*PROBLEM DESCRIPTION*
Below are the records; copy out every line that holds the word "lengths".

Dataset items
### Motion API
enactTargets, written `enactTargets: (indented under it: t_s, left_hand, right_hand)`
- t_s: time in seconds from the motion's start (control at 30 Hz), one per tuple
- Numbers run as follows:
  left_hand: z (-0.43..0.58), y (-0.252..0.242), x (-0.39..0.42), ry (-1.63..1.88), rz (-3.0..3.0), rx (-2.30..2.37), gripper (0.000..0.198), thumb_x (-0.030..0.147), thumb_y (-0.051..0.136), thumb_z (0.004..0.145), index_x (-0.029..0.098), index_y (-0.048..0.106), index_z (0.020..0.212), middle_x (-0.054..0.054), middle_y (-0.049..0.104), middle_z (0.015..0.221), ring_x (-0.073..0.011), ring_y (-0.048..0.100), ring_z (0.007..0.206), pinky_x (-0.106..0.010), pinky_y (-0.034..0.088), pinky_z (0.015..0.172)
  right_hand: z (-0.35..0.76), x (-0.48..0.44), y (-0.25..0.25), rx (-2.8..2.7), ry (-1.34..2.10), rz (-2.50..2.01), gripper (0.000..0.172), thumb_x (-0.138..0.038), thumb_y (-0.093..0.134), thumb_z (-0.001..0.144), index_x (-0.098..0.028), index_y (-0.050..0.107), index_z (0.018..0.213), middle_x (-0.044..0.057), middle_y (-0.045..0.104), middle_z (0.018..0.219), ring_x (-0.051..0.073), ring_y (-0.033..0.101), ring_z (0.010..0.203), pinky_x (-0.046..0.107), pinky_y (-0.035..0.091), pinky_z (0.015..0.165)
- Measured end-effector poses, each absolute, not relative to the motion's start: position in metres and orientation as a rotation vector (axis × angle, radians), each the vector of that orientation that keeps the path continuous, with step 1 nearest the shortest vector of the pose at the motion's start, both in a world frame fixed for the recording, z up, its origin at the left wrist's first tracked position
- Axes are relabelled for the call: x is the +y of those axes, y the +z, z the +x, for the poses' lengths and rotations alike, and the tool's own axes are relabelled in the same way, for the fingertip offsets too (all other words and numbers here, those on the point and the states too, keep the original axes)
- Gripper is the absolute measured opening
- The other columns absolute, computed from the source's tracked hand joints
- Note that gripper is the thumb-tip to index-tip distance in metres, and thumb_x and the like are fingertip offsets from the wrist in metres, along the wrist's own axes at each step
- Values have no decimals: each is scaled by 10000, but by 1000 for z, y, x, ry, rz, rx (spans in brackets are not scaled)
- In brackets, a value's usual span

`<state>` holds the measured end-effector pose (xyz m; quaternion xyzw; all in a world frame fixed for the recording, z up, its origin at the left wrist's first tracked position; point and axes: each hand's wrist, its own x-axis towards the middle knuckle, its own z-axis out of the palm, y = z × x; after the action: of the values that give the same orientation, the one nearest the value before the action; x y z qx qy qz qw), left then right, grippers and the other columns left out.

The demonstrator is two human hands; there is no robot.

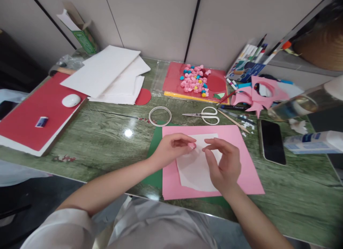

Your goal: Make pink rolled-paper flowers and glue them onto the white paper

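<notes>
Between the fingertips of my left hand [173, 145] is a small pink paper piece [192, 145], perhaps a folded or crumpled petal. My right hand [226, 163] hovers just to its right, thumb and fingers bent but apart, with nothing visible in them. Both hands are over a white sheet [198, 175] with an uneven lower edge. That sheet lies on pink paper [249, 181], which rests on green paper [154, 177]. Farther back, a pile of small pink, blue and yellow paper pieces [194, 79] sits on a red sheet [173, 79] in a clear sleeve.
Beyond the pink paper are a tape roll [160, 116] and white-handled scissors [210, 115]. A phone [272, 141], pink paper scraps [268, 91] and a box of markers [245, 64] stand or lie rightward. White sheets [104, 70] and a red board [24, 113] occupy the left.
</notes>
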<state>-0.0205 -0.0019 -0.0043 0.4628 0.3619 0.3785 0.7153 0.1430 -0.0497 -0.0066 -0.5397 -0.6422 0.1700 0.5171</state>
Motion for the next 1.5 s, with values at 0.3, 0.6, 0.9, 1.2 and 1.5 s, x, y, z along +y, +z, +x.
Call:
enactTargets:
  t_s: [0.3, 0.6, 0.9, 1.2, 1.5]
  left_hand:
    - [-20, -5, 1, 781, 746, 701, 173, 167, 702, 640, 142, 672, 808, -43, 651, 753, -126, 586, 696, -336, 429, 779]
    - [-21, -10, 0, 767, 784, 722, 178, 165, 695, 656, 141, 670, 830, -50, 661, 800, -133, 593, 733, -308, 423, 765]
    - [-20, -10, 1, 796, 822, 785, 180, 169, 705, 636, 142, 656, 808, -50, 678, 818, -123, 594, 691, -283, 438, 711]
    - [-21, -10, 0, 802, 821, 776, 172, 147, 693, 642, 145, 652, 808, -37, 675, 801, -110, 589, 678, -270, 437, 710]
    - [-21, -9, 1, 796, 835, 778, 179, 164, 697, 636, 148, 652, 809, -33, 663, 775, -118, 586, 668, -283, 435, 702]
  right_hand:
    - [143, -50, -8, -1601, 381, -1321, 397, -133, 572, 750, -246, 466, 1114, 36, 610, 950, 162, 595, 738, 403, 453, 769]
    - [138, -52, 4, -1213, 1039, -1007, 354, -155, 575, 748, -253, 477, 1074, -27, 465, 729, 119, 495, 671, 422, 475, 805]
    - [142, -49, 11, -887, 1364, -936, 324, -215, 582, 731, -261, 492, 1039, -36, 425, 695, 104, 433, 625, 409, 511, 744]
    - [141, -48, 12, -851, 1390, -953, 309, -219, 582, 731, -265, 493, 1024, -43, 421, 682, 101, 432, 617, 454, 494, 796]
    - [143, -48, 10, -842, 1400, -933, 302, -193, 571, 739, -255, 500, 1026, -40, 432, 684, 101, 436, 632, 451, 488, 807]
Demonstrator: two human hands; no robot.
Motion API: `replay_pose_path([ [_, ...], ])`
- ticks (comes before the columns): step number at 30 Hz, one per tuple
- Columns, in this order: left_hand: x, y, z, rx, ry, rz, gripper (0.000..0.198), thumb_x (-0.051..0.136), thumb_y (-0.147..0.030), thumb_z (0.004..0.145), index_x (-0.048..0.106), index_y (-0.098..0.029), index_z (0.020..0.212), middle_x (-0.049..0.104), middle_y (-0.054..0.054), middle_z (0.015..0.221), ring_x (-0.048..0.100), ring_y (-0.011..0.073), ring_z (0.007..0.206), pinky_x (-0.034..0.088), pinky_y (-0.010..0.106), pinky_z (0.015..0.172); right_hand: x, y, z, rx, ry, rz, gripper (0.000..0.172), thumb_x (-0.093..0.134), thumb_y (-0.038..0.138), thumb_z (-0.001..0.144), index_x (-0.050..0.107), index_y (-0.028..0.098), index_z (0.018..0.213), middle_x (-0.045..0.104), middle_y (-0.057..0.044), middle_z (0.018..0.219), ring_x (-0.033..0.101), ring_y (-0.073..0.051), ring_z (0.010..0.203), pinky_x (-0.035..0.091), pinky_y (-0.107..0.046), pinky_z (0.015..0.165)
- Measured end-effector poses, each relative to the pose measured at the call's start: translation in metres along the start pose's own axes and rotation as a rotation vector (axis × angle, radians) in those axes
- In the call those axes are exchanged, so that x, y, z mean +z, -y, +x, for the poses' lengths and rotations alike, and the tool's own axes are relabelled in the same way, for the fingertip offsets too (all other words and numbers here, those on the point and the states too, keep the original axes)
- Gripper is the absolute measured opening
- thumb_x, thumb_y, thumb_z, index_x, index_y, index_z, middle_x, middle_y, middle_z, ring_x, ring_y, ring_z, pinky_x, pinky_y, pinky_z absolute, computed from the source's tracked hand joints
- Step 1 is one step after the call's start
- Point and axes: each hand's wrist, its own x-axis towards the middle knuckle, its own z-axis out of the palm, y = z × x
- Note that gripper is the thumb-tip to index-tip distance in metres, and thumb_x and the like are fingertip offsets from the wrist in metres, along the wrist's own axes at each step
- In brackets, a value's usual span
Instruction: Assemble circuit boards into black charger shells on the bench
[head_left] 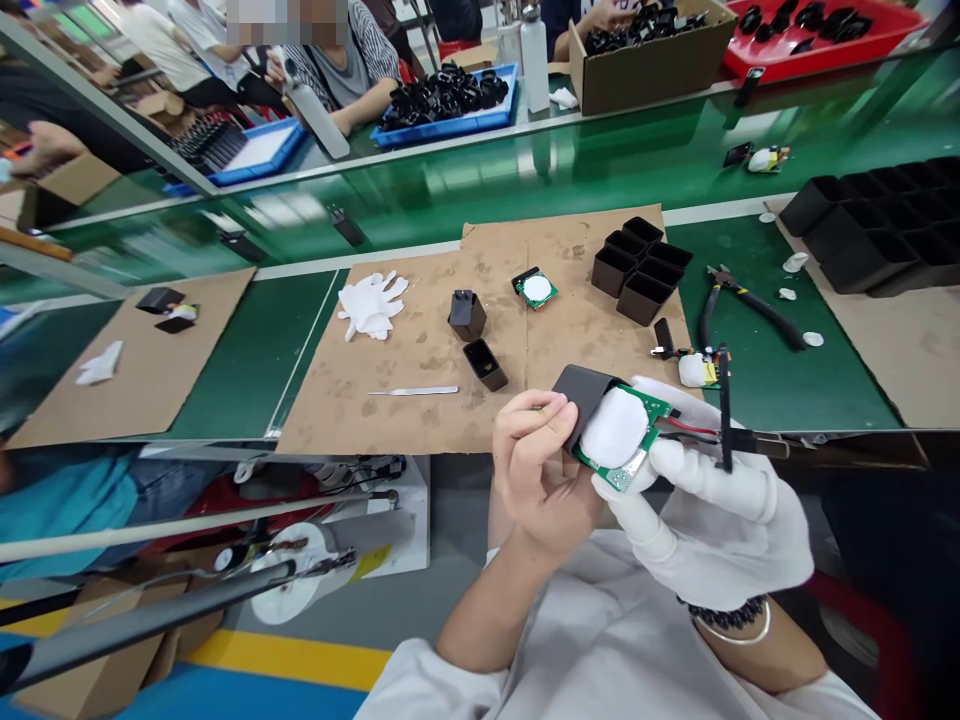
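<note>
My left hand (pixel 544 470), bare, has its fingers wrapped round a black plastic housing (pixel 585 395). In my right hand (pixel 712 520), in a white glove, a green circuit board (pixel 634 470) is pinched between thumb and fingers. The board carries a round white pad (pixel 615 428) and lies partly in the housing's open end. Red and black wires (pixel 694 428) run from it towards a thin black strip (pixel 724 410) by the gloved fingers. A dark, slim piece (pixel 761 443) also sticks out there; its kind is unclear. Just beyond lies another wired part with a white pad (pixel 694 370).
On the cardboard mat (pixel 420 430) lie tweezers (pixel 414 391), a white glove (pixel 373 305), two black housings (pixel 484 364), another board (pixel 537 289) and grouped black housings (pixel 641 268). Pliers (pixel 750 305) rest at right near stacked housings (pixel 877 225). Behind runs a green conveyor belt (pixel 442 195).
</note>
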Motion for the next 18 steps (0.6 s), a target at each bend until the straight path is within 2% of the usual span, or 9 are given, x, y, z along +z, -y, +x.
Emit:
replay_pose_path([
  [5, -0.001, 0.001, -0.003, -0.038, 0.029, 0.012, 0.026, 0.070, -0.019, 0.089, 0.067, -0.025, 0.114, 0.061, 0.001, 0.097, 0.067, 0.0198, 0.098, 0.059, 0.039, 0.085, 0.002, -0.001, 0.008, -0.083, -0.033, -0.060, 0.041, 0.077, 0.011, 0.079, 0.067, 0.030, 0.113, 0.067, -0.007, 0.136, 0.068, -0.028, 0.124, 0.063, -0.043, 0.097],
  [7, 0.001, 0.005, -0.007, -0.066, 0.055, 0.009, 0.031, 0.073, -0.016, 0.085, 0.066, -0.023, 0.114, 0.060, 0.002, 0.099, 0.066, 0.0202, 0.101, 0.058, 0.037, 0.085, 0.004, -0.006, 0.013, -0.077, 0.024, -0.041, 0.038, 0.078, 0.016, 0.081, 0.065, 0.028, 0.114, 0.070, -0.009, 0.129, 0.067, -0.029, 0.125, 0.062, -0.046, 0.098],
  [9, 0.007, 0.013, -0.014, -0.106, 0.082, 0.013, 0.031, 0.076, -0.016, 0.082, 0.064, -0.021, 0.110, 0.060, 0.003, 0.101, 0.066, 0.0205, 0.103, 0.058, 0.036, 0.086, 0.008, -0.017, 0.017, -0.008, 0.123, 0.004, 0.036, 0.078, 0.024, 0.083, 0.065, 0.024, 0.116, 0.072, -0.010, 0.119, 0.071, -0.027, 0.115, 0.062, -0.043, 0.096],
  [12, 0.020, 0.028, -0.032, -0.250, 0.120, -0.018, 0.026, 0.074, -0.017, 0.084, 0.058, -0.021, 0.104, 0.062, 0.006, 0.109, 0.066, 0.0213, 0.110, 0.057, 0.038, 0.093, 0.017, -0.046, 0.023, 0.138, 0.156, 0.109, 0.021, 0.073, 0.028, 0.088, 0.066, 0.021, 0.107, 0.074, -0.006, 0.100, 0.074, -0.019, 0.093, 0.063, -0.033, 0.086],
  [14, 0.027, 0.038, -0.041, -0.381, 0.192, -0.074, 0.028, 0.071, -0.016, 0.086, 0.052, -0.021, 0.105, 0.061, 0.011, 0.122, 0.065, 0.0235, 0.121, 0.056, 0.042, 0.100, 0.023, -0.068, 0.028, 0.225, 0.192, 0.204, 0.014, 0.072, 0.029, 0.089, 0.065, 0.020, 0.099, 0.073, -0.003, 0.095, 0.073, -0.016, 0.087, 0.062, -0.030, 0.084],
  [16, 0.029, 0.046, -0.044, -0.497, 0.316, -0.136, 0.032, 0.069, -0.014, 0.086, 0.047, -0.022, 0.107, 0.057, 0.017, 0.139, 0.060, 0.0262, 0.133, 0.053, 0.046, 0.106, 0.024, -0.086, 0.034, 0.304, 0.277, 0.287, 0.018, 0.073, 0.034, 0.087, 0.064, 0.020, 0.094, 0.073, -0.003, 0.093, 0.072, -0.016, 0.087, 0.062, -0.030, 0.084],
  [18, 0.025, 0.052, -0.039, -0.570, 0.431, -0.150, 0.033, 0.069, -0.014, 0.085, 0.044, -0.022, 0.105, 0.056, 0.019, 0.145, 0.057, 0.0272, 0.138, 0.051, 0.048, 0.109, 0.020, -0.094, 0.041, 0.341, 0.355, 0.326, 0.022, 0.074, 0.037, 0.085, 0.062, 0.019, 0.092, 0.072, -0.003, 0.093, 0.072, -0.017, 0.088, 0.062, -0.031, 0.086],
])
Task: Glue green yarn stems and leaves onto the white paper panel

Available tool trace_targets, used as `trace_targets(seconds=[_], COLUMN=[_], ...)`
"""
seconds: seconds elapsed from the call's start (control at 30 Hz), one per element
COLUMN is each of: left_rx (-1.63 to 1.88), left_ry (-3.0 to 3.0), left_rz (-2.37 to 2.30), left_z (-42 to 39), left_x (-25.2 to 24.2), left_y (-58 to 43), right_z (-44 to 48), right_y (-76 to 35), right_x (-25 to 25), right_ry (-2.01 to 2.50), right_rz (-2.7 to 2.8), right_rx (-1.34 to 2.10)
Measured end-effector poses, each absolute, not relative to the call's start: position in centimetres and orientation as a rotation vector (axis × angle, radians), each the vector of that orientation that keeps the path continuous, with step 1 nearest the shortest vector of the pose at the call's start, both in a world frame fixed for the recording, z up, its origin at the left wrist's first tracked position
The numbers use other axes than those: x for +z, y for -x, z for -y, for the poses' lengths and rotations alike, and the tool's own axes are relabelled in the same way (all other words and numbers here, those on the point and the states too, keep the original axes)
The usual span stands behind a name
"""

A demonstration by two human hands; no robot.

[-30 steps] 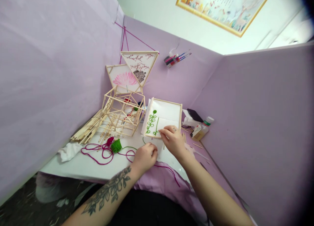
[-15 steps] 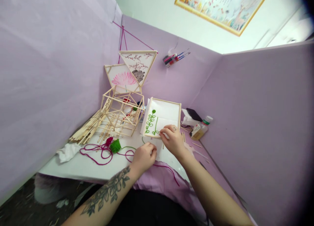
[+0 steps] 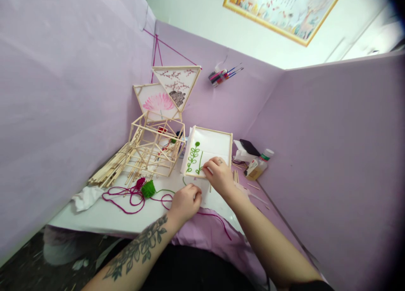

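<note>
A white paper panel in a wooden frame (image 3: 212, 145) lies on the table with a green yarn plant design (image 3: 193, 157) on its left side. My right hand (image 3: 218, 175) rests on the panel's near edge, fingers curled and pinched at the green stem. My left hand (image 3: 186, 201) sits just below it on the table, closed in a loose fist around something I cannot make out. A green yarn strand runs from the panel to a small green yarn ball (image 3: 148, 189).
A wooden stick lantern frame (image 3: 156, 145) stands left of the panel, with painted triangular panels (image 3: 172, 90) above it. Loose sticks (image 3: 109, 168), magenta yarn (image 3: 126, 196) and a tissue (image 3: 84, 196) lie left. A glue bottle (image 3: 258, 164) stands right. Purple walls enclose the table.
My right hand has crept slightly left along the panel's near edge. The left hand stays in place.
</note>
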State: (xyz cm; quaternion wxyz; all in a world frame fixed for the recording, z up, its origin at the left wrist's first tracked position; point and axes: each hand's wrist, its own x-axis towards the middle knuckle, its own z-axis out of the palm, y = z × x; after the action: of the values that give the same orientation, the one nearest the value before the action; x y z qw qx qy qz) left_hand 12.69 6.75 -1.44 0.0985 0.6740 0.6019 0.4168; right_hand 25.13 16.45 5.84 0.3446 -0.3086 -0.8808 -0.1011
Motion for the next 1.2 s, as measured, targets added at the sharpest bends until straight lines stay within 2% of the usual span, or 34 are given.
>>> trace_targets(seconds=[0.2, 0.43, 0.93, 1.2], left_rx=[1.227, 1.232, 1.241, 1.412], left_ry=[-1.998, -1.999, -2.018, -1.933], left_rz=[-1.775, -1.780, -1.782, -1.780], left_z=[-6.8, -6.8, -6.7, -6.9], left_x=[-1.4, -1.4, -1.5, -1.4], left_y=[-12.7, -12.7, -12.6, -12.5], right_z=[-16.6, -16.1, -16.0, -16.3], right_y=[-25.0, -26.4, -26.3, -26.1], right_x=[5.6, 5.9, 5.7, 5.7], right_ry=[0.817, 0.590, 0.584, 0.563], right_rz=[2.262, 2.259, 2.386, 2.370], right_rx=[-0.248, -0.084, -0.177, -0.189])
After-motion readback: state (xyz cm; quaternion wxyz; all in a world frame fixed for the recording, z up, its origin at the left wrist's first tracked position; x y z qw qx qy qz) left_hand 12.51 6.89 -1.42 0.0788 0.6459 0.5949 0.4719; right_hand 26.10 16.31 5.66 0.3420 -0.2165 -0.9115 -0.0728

*ANSWER FOR THIS EXERCISE*
- Axes are relabelled for the call: x is the +y of those axes, y the +z, z the +x, for the poses' lengths and rotations alike, and the tool's own axes are relabelled in the same way, for the fingertip offsets too (all other words and numbers here, those on the point and the states too, keep the original axes)
- In the call those axes are exchanged, so that x, y, z mean +z, -y, +x, for the poses' lengths and rotations alike, and the tool's own axes are relabelled in the same way, for the fingertip offsets too (all other words and numbers here, those on the point and the states too, keep the original axes)
The numbers use other axes than those: x for +z, y for -x, z for -y, for the poses' lengths and rotations alike, and the tool's own axes are relabelled in the same way (all other words and numbers here, those on the point and the states too, keep the original axes)

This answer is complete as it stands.